Now, I can examine my 12 best for each of the past, say, 5 years. Maybe there will be nothing to be gleaned from this, but I'd bet otherwise. Especially, if I were to examine them day after day for a while.
And now the hard part: thinking. It's time to think about how to apply what has been learned from 5 years of top 12 lists to the future. I'm hoping for help from you on this part. :- )
-barry
Posted by: Barry | Saturday, 02 March 2013 at 04:19 PM
12 "Portfolio" shots in a year seems about right for me. Anytime I'm not busy with my bread earning day job, I am pretty much on the road making photographs and realistically, I probably shoot somewhere between 800-1200 frames in a year. And I do shoot slowly and deliberately with a view camera, elstwhile that number could very possibly be 80,000-120,000 frames in a year!
So from that, it's probably safe to say that less than 100 of these turn out to be true keepers and hopefully as many as 12 of those make the final cut. These select few would be carefully printed, then mounted and matted, and then enjoyed by me for a period of time and then finally go "Into the Box". Or maybe even the rotation on my wall, but those prints are even more rare.
To think even the best, most prolific and most well known photographers down through the history of the sport, though they may have material sufficient for many books, are often - to your point from the other day - known mainly only for a small handful, or for some even just one or two of their "most famous" images, gives me some strange level of comfort.
I guess when I think about the sheer number of actual exposures I have made in the 20-odd years of my little photographic career, I'd have to say that to have 30 or more prints that I'm truly proud of and satisfied with, amounts to fairly good progress to this point. And I can't even imagine what the ratio must look like for an equally avid digital photographer who's been at it for awhile and who's probably racked up millions and millions of exposures in total. I can't imagine the amount of sheer time spent in front of the computer editing to get those kind of numbers down to 12 final images a year!

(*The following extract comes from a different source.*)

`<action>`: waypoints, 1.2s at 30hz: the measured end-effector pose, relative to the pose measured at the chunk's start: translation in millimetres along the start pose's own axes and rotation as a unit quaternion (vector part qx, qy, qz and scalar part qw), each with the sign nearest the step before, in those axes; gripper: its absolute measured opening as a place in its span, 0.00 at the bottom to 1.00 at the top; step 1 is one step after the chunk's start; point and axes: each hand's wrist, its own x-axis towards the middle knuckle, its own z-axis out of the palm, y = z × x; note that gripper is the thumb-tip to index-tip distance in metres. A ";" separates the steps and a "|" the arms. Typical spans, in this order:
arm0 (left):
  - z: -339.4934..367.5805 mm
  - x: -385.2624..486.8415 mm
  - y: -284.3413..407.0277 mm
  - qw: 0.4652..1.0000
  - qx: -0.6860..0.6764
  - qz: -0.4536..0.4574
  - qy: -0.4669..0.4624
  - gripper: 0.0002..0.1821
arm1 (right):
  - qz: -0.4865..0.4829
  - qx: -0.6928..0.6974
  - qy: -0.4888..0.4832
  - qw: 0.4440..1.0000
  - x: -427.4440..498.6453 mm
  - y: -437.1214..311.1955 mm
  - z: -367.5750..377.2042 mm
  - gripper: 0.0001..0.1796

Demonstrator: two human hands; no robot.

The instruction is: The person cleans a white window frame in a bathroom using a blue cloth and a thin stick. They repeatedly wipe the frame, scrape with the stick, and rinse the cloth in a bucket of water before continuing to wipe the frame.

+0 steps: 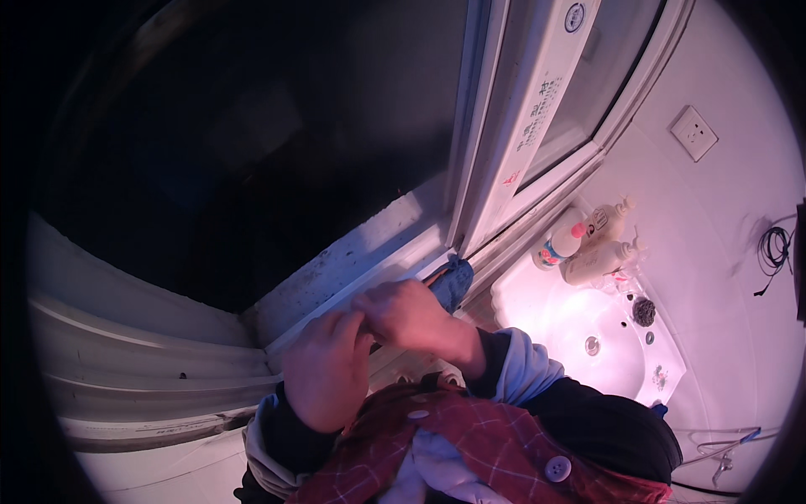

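Observation:
My left hand [329,368] and my right hand [409,317] meet at the fingertips above the inner sill of a white sliding window. Both have curled fingers, and a small dark gap shows between them. Whether anything is pinched there is hidden. Just past my right hand, a blue cloth [458,281] lies bunched on the window track [403,259], with a narrow orange strip beside it. The window frame [513,126] stands upright beyond the cloth and bears printed writing. To the left the opening shows darkness outside.
A white corner washbasin [546,327] is at the right. On its ledge stand a red-capped bottle [558,246], two pump bottles [592,261] and a steel wool scrubber [643,312]. A wall socket [694,133] and a coiled black cable [774,247] are farther right.

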 end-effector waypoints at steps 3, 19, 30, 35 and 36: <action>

Posted by: Phil Maus | Saturday, 02 March 2013 at 05:04 PM
I like the idea of portfolios. Even a dozen framed prints a year is a fair amount of expense if you're just doing work for yourself, not to mention the wall space! But a portfolio collection would let you share your best work with a number of friends/family every year. And there's something about holding a print in your hand that seems to be a different experience from looking at one displayed behind glass. It would also give you a way to "collect" some of your own favorite pieces that might be "flawed" for a lot of viewers but that you personally really liked.
Posted by: Rod Graham | Saturday, 02 March 2013 at 05:09 PM
I'm mostly a family memory shooter who also goes out when possible to try a little harder to get something good on my own. So like I'm guessing many folks do I have my memory pile that I hone into the many keepers over time, perhaps a couple hundred a year, more if we visit relatives. A few are standouts photographically, but not more valuable as memories. Then I have my more personal work, less keepers, not very many each year. The memory stuff is important to all of us, and the family values it as much as I do. The personal work, well, it includes "papa's boring rock photos," that sort of thing, but that's the hobby.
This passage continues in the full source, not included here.